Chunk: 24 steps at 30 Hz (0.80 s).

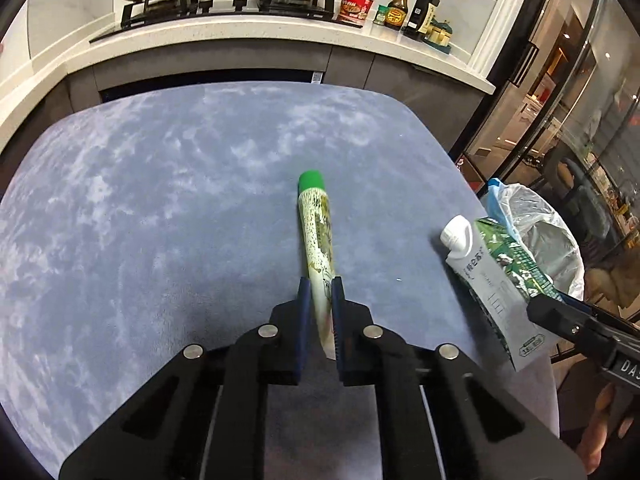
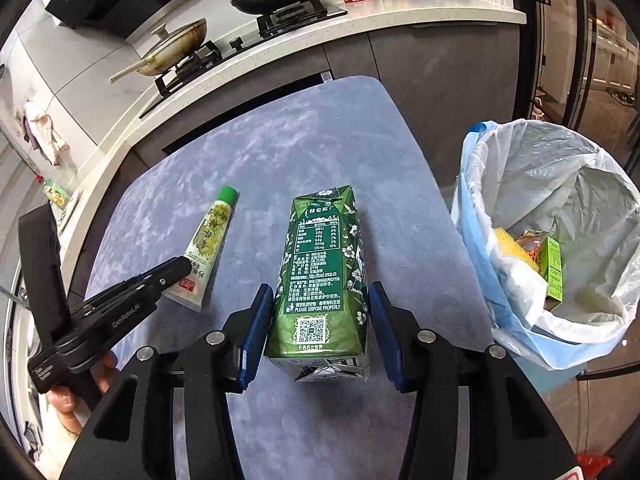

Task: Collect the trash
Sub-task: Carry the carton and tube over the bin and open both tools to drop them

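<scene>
We hold two tongs over a blue-grey table (image 1: 160, 200). We go from the left side to the right.

Our left tongs (image 1: 320, 292) are pinched tight on the flat tail end of a tube (image 1: 318, 232). The blue pads (image 1: 305, 300) squeeze it from both sides. The tube sticks out toward 12 o'clock from the tongs, and its green cap (image 1: 311, 181) is the far tip. In the right wrist view the tube (image 2: 208, 240) looks like it sits low over the table; we cannot tell if it touches.

Our right tongs (image 2: 320, 312) are about half wide, with a green milk carton (image 2: 324, 272) between the pads. The left pad (image 2: 258, 320) lies right against the carton. The right pad (image 2: 382, 320) seems very near it, but we cannot be sure it presses. In the left wrist view the carton (image 1: 500, 272) hangs up in the air with its white cap (image 1: 456, 234) pointing to 11 o'clock, so we think it is held.

The trash bin with its white bag (image 2: 560, 184) is at 2 o'clock from the right tongs, just past the table edge. It has some trash in it, like a small green box (image 2: 554, 268).

To do this step well, we think we should keep both grips firm and not loosen until each thing is over the open bag. The carton is closer, so it may go first. The tube is held only at its thin tail, so it could swing or slip; we should move it slowly and keep the two tongs from bumping.
</scene>
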Each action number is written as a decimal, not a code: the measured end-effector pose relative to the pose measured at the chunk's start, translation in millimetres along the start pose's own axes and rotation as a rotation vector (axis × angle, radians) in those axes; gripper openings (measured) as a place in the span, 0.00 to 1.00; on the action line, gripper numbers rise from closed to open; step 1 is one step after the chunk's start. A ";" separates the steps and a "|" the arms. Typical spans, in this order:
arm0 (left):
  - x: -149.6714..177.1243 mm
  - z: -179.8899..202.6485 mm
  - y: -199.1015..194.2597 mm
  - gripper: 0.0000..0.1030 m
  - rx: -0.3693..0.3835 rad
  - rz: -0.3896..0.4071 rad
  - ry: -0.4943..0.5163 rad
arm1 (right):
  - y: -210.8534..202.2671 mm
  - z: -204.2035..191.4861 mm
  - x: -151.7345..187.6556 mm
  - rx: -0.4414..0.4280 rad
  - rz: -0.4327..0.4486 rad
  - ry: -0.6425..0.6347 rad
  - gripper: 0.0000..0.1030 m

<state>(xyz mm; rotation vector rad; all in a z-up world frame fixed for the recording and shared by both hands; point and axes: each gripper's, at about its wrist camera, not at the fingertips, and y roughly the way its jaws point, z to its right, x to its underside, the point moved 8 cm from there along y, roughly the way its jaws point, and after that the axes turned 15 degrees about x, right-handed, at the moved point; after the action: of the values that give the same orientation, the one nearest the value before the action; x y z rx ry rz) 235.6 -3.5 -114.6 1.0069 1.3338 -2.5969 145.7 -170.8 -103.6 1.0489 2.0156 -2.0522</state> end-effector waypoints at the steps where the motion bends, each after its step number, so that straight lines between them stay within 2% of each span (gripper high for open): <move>1: 0.7 3.8 -1.6 0.09 0.006 -0.001 -0.001 | -1.8 1.0 0.5 -0.002 0.002 0.002 0.46; 7: 6.4 28.5 -18.5 0.08 0.030 0.013 0.002 | -18.0 11.5 3.4 -0.010 0.024 0.007 0.45; 16: 38.9 57.8 -34.8 0.08 0.041 -0.012 0.002 | -38.6 25.2 13.6 -0.026 0.043 0.023 0.45; 24: 21.5 90.2 -56.9 0.08 0.067 0.034 0.051 | -62.4 45.6 0.5 -0.024 0.105 0.066 0.45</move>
<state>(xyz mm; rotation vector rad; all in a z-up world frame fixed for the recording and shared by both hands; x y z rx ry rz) 152.8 -29.8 -49.1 1.1023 1.2368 -2.6246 95.4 -203.8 -55.2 1.2058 1.9639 -1.9624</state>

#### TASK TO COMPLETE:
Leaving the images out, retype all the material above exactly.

#### RESPONSE AREA:
Chunk: 24 steps at 30 Hz (0.80 s).


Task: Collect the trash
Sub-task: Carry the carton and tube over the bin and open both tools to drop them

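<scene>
We hold two tongs over a blue-grey table (image 1: 160, 200). We go from the left side to the right.

Our left tongs (image 1: 320, 292) are pinched tight on the flat tail end of a tube (image 1: 318, 232). The blue pads (image 1: 305, 300) squeeze it from both sides. The tube sticks out toward 12 o'clock from the tongs, and its green cap (image 1: 311, 181) is the far tip. In the right wrist view the tube (image 2: 208, 240) looks like it sits low over the table; we cannot tell if it touches.

Our right tongs (image 2: 320, 312) are about half wide, with a green milk carton (image 2: 324, 272) between the pads. The left pad (image 2: 258, 320) lies right against the carton. The right pad (image 2: 382, 320) seems very near it, but we cannot be sure it presses. In the left wrist view the carton (image 1: 500, 272) hangs up in the air with its white cap (image 1: 456, 234) pointing to 11 o'clock, so we think it is held.

The trash bin with its white bag (image 2: 560, 184) is at 2 o'clock from the right tongs, just past the table edge. It has some trash in it, like a small green box (image 2: 554, 268).

To do this step well, we think we should keep both grips firm and not loosen until each thing is over the open bag. The carton is closer, so it may go first. The tube is held only at its thin tail, so it could swing or slip; we should move it slowly and keep the two tongs from bumping.
</scene>
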Each action number is written as a decimal, not a code: the measured end-effector pose relative to the pose measured at the chunk's start, translation in millimetres along the start pose's own axes and rotation as a rotation vector (axis × angle, radians) in those axes; gripper openings (measured) as a place in the span, 0.00 to 1.00; on the action line, gripper numbers rise from closed to open; step 1 is one step after the chunk's start. A ";" separates the steps and a "|" the arms. Typical spans, in this order:
arm0 (left):
  - x: -149.6714..177.1243 mm
  - z: -179.8899..202.6485 mm
  - y: -199.1015..194.2597 mm
  - gripper: 0.0000..0.1030 m
  - rx: -0.3693..0.3835 rad
  - rz: -0.3896..0.4071 rad
  - ry: -0.4943..0.5163 rad
arm1 (right):
  - y: -210.8534..202.2671 mm
  - z: -204.2035..191.4861 mm
  - x: -151.7345..187.6556 mm
  - rx: -0.4414..0.4280 rad
  - rz: -0.4327..0.4486 rad
  - ry: -0.6425..0.6347 rad
  - gripper: 0.0000..0.1030 m

<state>(xyz mm; rotation vector rad; all in a z-up world frame fixed for the recording and shared by both hands; point and axes: each gripper's, at about its wrist camera, not at the fingertips, and y roughly the way its jaws point, z to its right, x to its underside, the point moved 8 cm from there along y, roughly the way its jaws point, and after that the axes turned 15 degrees about x, right-handed, at the moved point; after the action: of the values that give the same orientation, the one nearest the value before the action; x y z rx ry rz) 235.6 -3.5 -114.6 1.0069 1.3338 -2.5969 145.7 -170.8 -103.6 1.0489 2.0156 -2.0522</state> end-effector waypoints at the steps where the motion bends, each after its step number, so that straight lines between them stay within 2% of each span (gripper high for open): <move>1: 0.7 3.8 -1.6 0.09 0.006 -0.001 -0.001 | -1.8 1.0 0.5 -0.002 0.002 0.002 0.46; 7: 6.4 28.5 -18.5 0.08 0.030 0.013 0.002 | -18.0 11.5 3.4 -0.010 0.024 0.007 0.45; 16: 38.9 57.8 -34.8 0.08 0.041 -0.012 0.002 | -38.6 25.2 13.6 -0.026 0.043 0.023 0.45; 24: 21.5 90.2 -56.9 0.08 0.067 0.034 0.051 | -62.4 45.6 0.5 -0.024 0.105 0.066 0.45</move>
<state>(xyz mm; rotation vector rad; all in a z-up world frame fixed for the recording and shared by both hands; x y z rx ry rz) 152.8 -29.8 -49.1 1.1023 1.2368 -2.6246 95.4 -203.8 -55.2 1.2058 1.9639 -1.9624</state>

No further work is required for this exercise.